Swine Manure and Cover Crops with Gary Asay

Trying new ideas on the farm, especially those that involve innovative approaches, will not always be easily understood by neighbors or other people who drive by. But for those willing to follow their own curiosity, the benefits can far outweigh the costs. Illinois farmer Gary Asay talks about his farming system that combines no-till, cover crops and hog manure. Gary farms in Henry County in Northwest Illinois. There’s a lot of hard-earned wisdom in Gary’s path to getting into no-till, and the impact that has had on his farming operation.

“A lot of people look at what I do and they think I’m crazy. You know, it can’t be done. We want to tell people it can be done. No-till and cover crops is not easy. A lot of people expect just to go out there and have a prescription, you do this at a certain time, and everything works just right. With cover crops you got to manage even better. So, it is a challenge, and it takes time, but I do believe the benefits are good enough to keep working at it.”
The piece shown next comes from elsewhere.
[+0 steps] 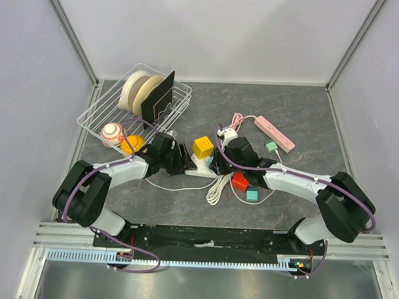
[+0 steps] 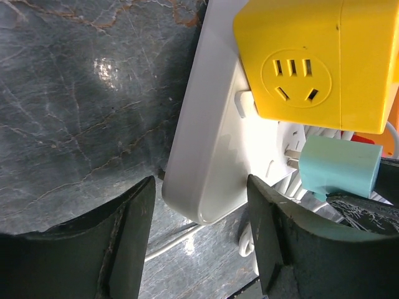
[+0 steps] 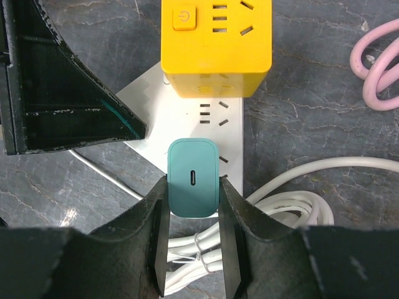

Soil erosion and maintaining the soil’s nutrition along with less need for equipment have motivated Gary to incorporate these practices. He has been in continuous no-till for over 20 years and started incorporating cover crops in 2010. He began raising hogs as a kid in 4-H, and after many years he finally sold his hog operation to a young farmer getting into the business, but he still uses the manure from that operation as a major source of his fertilizer.

“I feel more and more that it is very important to keep that microbiome in the soil healthy and working for you…every time I dig in the soil, I was turning up earthworms and seeing the holes in the soil from the earthworms that they leave. It tells me that, you know, there’s a lot going on underground and the microbiomes are a part you can’t really see but they have added benefits there too.”